Hi. Nebwie here. THe first question is if objects are moved (changed the address in memory) at runtime? I am 99% sure the answer is true. If so:
1) Who moves them ? the GC? 2) when ? agains which events, what triggers these movements? 3) why they are moved? to compact the memory ? why the memory needs to be compact? for arrays? 4) Is there a way to say "please, don't move this object X" ? what would be the problem of having a lot of these "non-moveable" objects? memory fragmentation ?
If you can point me to the code also I would be happy.
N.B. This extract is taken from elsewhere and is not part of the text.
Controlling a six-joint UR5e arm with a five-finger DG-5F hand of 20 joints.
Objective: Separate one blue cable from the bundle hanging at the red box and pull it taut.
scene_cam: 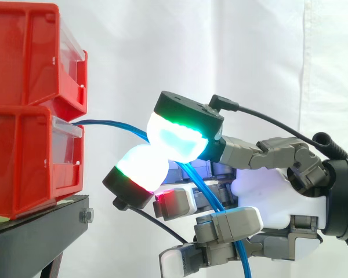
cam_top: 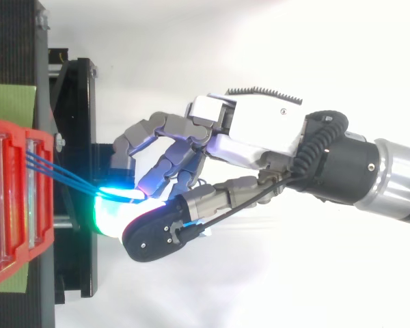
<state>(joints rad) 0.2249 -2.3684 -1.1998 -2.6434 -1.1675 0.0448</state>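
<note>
Two red bins point(scene_cam: 23, 162) are stacked on the black stand point(scene_cam: 37, 231) at the left. A thin bundle of blue cables point(scene_cam: 113, 123) leaves the front of the lower bin and runs right, nearly level. My hand point(scene_cam: 267, 191) reaches in from the right, and two glowing fingertips point(scene_cam: 177, 139) meet on the cables close to the bin, one above and one below. Past that pinch the blue strands drop steeply through my hand to the bottom edge. From above, up to 3 blue cables point(cam_top: 61, 174) run from the red bin point(cam_top: 14, 205) into the green-lit pads of my hand point(cam_top: 260, 137). How many strands are pinched is hidden.
The black stand point(cam_top: 75, 102) juts out under the bins toward my hand, with a green mat point(cam_top: 10, 102) on its top. A white curtain point(scene_cam: 249, 52) hangs behind. The other fingers are curled lower, beside the hanging strands.
</note>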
Thank you very much in advance,
Mariano
On Mon, Jul 19, 2010 at 6:16 AM, Mariano Martinez Peck < marianopeck@gmail.com> wrote:
Hi. Nebwie here. THe first question is if objects are moved (changed the address in memory) at runtime?
yes.
I am 99% sure the answer is true. If so:
- Who moves them ? the GC?
yes.
- when ? agains which events, what triggers these movements?
during garbage collection
- why they are moved? to compact the memory ? why the memory needs to be
compact? for arrays?
In Squeak's case to compact memory. But scavenging/two-space-collection is a widely used technique that works by copying the live objects from one space into another, com[acting as it goes, and so it is expected with modern algorithms that memory is compacted as garbage is collected. See Paul Wilson's Uniprocessor Garbage Collection Techniqueshttp://www.complang.tuwien.ac.at/ulrich/gcsurvey.ps.gz .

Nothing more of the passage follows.